La clé de chiffrement est stockée sur une carte à puce que l'on insère dans l'appareil
Connecté en USB sur le terminal (PC, mobile ou tablette), le MM est reconnu comme un simple clavier. Lorsque l’utilisateur veut s’identifier sur un logiciel ou auprès d’un site web consulté depuis ce terminal, le login et le mot de passe sont envoyés après une validation physique sur l’appareil (une simple pression sur le bouton-molette).
Côté sécurité, l’avantage de ce système est que la base de mots de passe et la clé-maître ne se retrouvent jamais sur l'ordi ou le smartphone. Si l'un ou l'autre est compromis par un pirate, celui-ci ne pourra intercepter les identifiants qu'au compte-goutte. En somme, le MM ne supprime pas le risque de se faire pirater un mot de passe, mais il le réduit considérablement.
Chaque lecture/écriture doit être validée par une pression sur le bouton-molette
Côté matériel, l'appareil est de bonne facture. Son boîtier est entièrement soudé. Une tentative d'extraction physique de la base ne passerait pas inaperçue, car il faudrait détruire l'enveloppe métallique. Si le MM est bien compatible avec toutes les plateformes – nous l’avons testé sur Windows, Mac, Linux et Android – l’usage au quotidien n’est réellement commode que sur les postes fixes.

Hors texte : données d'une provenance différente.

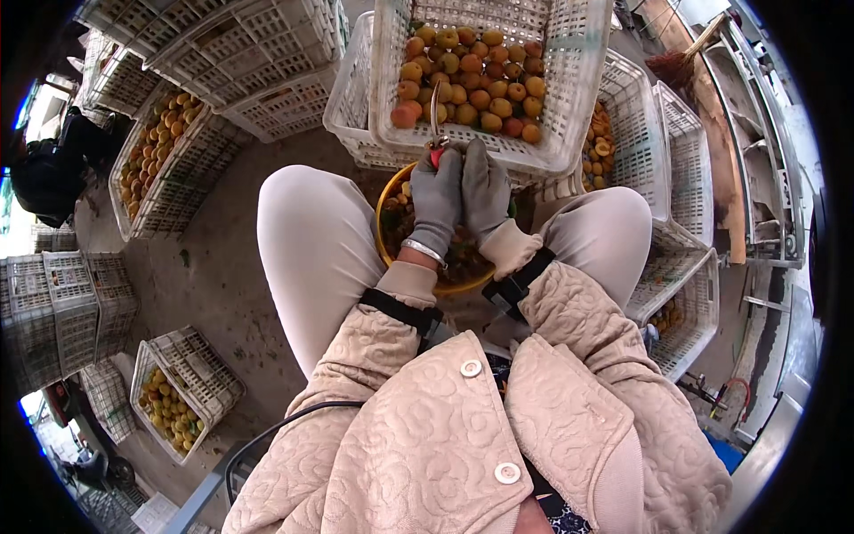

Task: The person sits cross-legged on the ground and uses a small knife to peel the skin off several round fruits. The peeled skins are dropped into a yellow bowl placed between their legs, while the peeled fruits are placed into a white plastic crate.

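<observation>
Both hands wear grey gloves and meet above a yellow bucket (385, 247) between the knees. My left hand (435, 197) grips a red-handled tool (437, 157) with a narrow, curved metal blade that points away from me. Close against it is my right hand (485, 190), its fingers curled; whether something lies inside them is hidden. Dark scraps and pieces of fruit (400, 203) show in the bucket, partly covered by the hands. Just beyond, a tilted white plastic crate (560, 143) holds many apricots (480, 100), and the blade overlaps its near side in view.
Stacked white crates (267, 60) rise at the far left. Crates of apricots stand on the left floor (163, 163) and lower left (167, 414). More crates (634, 133) line the right, some holding fruit. A broom (674, 67) leans at the far right. A black cable (287, 420) runs by my left sleeve.
</observation>
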Motion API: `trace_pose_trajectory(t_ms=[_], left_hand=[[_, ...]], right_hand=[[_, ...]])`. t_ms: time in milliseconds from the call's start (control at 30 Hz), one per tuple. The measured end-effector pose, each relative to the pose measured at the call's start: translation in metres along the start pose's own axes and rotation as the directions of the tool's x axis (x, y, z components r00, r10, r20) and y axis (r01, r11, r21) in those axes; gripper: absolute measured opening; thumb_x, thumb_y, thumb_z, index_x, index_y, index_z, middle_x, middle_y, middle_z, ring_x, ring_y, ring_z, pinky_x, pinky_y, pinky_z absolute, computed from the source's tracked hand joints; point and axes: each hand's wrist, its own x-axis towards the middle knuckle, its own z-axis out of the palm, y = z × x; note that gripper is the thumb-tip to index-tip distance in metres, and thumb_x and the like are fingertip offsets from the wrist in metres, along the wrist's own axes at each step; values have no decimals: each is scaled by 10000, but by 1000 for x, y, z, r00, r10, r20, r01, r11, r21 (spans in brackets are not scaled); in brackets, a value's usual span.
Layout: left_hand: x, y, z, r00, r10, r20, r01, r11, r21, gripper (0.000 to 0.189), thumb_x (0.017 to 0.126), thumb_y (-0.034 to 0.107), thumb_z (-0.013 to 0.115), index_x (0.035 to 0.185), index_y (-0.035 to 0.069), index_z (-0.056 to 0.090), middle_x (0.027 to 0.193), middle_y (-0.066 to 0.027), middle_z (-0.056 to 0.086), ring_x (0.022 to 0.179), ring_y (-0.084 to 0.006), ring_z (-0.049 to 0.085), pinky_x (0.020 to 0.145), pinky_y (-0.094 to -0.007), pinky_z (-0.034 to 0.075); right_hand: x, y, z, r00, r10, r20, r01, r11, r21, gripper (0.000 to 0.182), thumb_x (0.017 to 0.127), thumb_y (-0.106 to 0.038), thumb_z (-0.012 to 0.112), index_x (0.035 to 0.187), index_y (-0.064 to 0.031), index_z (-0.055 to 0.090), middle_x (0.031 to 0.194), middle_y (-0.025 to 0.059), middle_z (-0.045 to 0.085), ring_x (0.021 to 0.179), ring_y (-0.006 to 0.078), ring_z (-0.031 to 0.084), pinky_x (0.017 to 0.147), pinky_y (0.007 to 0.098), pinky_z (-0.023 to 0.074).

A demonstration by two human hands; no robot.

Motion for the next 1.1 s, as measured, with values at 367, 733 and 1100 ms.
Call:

Le produit est, pour cela, fourni avec un câble de connexion micro USB vers USB. Sur un smartphone, il faudra disposer d’un câble adapté à l’interface du terminal, généralement micro-USB, USB Type C ou Lightning. Pour peu qu’on rajoute un adaptateur au câble fourni, on se retrouve avec une configuration un peu lourde, peu propice à la mobilité.

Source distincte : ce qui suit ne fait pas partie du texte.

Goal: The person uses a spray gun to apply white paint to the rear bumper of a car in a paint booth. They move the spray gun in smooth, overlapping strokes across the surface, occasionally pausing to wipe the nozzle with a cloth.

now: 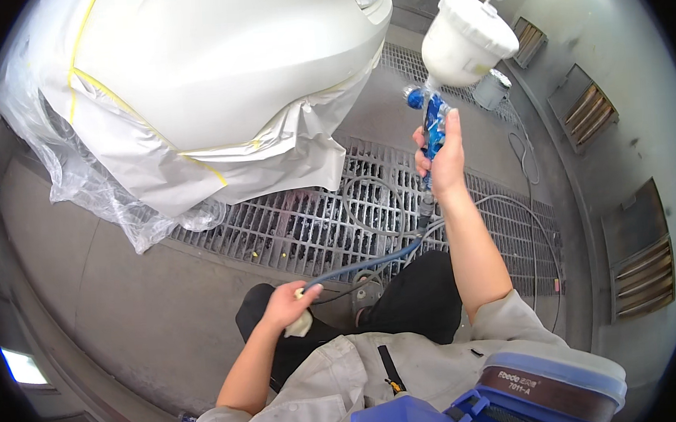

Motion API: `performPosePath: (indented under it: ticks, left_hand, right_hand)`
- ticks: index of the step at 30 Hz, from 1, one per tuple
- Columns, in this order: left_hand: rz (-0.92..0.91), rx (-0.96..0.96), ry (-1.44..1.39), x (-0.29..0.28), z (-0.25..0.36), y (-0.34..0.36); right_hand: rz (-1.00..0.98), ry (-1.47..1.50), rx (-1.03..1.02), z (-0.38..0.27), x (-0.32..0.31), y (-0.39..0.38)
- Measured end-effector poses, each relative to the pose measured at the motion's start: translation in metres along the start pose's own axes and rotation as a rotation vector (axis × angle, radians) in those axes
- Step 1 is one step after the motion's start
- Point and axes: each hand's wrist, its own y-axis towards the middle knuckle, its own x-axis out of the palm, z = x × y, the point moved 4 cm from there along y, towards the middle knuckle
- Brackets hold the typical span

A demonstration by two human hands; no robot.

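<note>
Though aslant, spray gun (434,118) nozzle (414,96) leftward.

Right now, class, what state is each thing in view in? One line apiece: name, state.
Spray gun: gripped in the right hand
Cup: mounted on the gun, lid on
Hose: held in the left hand
Pale wad: bunched at the left hand, material unclear
White panel: uncovered
Masking sheet: wrinkled, taped
Plastic film: crumpled, hanging
</note>
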Motion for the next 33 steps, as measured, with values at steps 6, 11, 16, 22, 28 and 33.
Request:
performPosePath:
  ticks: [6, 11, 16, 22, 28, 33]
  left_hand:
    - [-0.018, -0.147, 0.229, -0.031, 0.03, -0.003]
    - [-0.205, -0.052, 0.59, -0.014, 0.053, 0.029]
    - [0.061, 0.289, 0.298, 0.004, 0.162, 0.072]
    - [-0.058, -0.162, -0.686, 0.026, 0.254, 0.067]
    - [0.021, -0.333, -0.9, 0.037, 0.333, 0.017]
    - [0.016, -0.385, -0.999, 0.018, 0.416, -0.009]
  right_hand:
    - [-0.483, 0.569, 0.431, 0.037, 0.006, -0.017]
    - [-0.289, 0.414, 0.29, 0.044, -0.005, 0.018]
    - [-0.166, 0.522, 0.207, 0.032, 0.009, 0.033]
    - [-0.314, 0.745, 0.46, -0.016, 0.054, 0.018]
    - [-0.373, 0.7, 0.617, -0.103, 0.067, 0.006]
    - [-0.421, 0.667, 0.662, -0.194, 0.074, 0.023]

De plus, lorsque le MM est connecté à un smartphone, il faut veiller à décocher les fonctions de correction automatique du terminal qui sont activées par défaut et qui ajoutent généralement un espace et une majuscule dès qu’elles rencontrent un point. Or, il y a souvent des points dans les identifiants (notamment quant il s'agit d'adresses emails). Conséquence: les identifiants sont dénaturés et l’authentification échoue. D'un autre côté, la correction automatique est une fonction vraiment pratique sur un smartphone dont on n'a pas envie de se passer. Sur un terminal mobile, le MM n’est donc vraiment envisageable que de manière exceptionnelle, pas au quotidien.

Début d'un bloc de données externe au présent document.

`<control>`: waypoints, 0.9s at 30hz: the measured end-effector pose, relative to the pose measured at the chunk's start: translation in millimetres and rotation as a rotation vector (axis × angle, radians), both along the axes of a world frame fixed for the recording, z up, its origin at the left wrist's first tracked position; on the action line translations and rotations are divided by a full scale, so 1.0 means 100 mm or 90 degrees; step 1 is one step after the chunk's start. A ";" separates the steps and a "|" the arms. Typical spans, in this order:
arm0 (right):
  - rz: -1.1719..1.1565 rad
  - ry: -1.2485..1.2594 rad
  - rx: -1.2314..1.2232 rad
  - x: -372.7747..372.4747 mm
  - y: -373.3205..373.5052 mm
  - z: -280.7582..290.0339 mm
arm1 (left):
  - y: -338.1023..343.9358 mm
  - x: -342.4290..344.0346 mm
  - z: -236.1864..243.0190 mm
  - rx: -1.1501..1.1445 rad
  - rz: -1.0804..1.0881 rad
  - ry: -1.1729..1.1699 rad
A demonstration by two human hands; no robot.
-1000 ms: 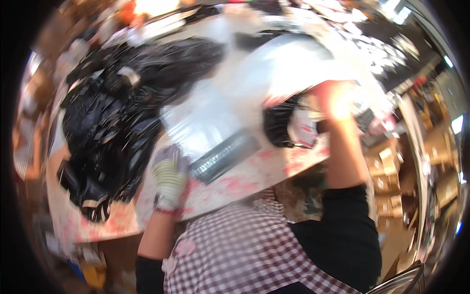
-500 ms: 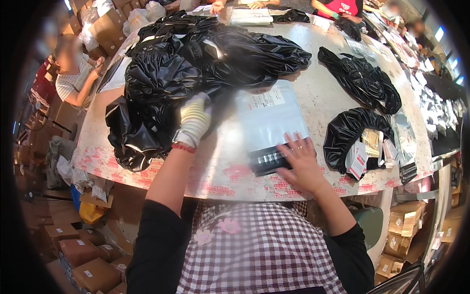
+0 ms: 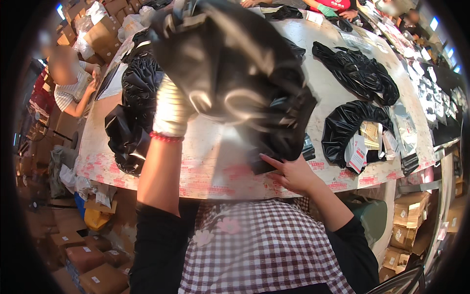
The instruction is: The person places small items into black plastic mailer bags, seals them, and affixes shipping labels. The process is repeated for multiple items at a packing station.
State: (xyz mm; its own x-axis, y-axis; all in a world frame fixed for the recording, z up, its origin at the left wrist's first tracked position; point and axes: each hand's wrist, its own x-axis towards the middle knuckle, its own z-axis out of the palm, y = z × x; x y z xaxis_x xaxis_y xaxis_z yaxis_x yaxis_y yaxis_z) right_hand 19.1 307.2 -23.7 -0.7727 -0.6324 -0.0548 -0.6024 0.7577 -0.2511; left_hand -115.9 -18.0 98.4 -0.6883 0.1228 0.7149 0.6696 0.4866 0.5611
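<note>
My left hand (image 3: 170,105), in a pale striped glove with a red bead bracelet at the wrist, grips a glossy black plastic bundle (image 3: 230,63) held up over the table (image 3: 205,171). My bare right hand (image 3: 289,174) is at the bundle's lower end, index finger stretched out, other fingers partly hidden. A white-and-black plastic mailer (image 3: 308,147) lies mostly hidden behind the bundle. To the right lies a ruched black cover (image 3: 335,127) with printed cards (image 3: 356,152) inside its loop.
More black bundles (image 3: 128,147) lie at left, another (image 3: 357,73) at back right beside plastic bags (image 3: 406,137). A co-worker (image 3: 73,93) sits at the left edge; others (image 3: 330,7) work across the table. Cardboard boxes (image 3: 98,279) are stacked below on both sides.
Since half a second ago my left hand has lifted a black bundle from the left pile up and rightward, now covering most of the mailer. My right hand remains near the mailer's lower part.
</note>
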 end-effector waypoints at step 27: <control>-0.084 0.192 -0.111 -0.47 0.26 -0.13 | 0.21 0.81 -1.17 -0.442 0.357 -0.230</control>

Sur un poste fixe, en revanche, tout se passe très bien. L’un des grands avantages du MM est qu’il peut gérer les mots de passe de façon universelle : les applications, les services web et même les écrans de verrouillage des systèmes d’exploitation. Ce qu’un gestionnaire de mots de passe logiciel comme Lastpass ou Keepass ne peut pas faire. Sur le lieu de travail, où l’on verrouille et déverrouille sans arrêt sa machine, c’est très appréciable, car cela permet de réellement utiliser des mots de passe difficiles à casser. Il n’y a rien de plus pénible que de rentrer à la main un code généré de façon aléatoire qui mélange des lettres, des chiffres et des caractères spéciaux.
Compatible avec Chrome, mais pas encore avec Firefox
Une application compagnon basée sur Chrome permet de rentrer les mots de passe un par un, de les importer par lot au travers d'un fichier CSV, de les modifier avec un générateur aléatoire et de les sauvegarder. Elle permet d’effectuer quelques réglages comme le choix du clavier (français, anglais, Mac…) ou le délai de verrouillage. Pour valider l’envoi d’un mot de passe, l’utilisateur peut également activer un mode « knock » : au lieu d’appuyer sur le bouton-molette, il peut gagner du temps en tapant sur la table sur laquelle est posé l’appareil. Mais ce mode ne fonctionne pas à tous les coups (au sens propre et figuré) et ne se révèle donc pas très pratique.